JuliaSmoothOptimizers / NLPModelsJuMP.jl

Create NLPModels with JuMP
Other
34 stars 8 forks source link

Function tracing (JuMP 1.15.0) is not supported #160

Closed abelsiqueira closed 10 months ago

abelsiqueira commented 11 months ago

A short, not minimal, example:

n = 2
jmp = Model()
σ(t) = 1 / (1 + exp(-t))
@variable(jmp, x[1:n])
@variable(jmp, y[1:n])
@objective(jmp, Min,
    sum(σ(x[i] - 1)^2 for i = 1:n) + sum(y[i]^2 for i = 1:n)
)
@constraint(jmp, [i=1:n,j=i+1:n], x[i] + x[j] == y[i] - y[j])

nlp = MathOptNLPModel(jmp)

Raises

MethodError: Cannot `convert` an object of type

MathOptInterface.ScalarNonlinearFunction to an object of type

Union{MathOptInterface.VariableIndex, MathOptInterface.ScalarAffineFunction{Float64}, MathOptInterface.ScalarQuadraticFunction{Float64}}

Closest candidates are:

convert(::Type{T}, !Matched::T) where T

@ Base Base.jl:64

get(::MathOptInterface.Utilities.ObjectiveContainer{Float64}, ::MathOptInterface.ObjectiveFunction{Union{MathOptInterface.VariableIndex, MathOptInterface.ScalarAffineFunction{Float64}, MathOptInterface.ScalarQuadraticFunction{Float64}}})@objective_container.jl:130
get@model.jl:294[inlined]
get(::MathOptInterface.Utilities.UniversalFallback{MathOptInterface.Utilities.Model{Float64}}, ::MathOptInterface.ObjectiveFunction{Union{MathOptInterface.VariableIndex, MathOptInterface.ScalarAffineFunction{Float64}, MathOptInterface.ScalarQuadraticFunction{Float64}}})@universalfallback.jl:550
get@cachingoptimizer.jl:869[inlined]
parser_objective_MOI(::MathOptInterface.Utilities.CachingOptimizer{MathOptInterface.AbstractOptimizer, MathOptInterface.Utilities.UniversalFallback{MathOptInterface.Utilities.Model{Float64}}}, ::Int64)@utils.jl:328
var"#MathOptNLPModel#15"(::Bool, ::String, ::Type{NLPModelsJuMP.MathOptNLPModel}, ::JuMP.Model)@moi_nlp_model.jl:31
NLPModelsJuMP.MathOptNLPModel(::JuMP.Model)@moi_nlp_model.jl:19
top-level scope@[Local: 12](http://localhost:1234/edit?id=20cefd64-57ee-11ee-0b4e-f19cdb29ea67#)

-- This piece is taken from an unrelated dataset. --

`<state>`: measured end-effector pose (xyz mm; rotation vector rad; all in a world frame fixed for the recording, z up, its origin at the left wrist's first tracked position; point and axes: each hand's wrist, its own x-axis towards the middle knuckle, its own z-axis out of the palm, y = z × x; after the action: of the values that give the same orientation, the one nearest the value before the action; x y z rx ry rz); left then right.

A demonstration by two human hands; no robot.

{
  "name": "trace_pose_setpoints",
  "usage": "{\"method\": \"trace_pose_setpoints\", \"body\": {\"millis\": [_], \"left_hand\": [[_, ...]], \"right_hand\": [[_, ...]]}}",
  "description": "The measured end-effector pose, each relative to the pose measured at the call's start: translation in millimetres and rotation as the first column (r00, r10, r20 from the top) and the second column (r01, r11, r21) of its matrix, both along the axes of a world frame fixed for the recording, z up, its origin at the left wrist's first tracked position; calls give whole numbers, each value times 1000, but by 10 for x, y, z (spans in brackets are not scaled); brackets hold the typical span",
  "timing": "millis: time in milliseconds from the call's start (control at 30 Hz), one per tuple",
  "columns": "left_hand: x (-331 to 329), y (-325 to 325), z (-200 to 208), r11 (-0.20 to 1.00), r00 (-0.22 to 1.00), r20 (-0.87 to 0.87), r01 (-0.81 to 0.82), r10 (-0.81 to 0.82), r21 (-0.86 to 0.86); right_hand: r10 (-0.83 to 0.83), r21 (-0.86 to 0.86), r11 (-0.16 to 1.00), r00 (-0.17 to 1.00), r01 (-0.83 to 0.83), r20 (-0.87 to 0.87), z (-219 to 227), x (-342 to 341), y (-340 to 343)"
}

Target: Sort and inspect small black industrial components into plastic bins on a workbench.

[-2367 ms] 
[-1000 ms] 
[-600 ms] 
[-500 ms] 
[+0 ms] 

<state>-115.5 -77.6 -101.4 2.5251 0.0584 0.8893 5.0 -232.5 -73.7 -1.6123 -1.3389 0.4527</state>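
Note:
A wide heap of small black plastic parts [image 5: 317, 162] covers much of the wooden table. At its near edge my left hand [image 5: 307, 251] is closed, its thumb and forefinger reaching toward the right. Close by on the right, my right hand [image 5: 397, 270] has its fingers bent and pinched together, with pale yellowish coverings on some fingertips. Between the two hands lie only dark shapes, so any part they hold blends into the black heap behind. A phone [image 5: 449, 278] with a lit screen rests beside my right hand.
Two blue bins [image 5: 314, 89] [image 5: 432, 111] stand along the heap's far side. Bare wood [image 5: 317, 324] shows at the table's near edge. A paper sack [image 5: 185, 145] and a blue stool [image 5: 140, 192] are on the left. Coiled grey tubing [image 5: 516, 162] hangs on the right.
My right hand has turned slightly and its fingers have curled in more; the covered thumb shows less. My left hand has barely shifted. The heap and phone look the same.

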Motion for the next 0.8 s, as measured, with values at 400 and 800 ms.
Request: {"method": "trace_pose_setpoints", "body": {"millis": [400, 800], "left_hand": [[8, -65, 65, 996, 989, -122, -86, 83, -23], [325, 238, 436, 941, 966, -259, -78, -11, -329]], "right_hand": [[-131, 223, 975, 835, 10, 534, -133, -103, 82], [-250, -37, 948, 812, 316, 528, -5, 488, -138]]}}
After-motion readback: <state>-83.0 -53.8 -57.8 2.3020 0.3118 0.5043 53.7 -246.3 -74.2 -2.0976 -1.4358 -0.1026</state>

Release notes of JuMP 1.15.0: https://jump.dev/blog/1.15.0-release/

amontoison commented 11 months ago

Thanks @abelsiqueira We need to add an upper bound for JuMP in the Project.toml and do a new release.

abelsiqueira commented 11 months ago

Thanks for the quick update @amontoison, but that is not enough, unfortunately. We need to retroactively add an upper bound to all older versions, because if you add JuMP first (or force the version update), then when you add NLPModelsJuMP, it will be added at 0.12.1.

odow commented 11 months ago

This isn't a breaking change. This is a new feature that was added to JuMP 1.15. You need to update NLPModelJuMP to support MOI.ScalarNonlinearFunction. I don't think it needs a compat bound on JuMP.

odow commented 11 months ago

Old code that people wrote should continue to work.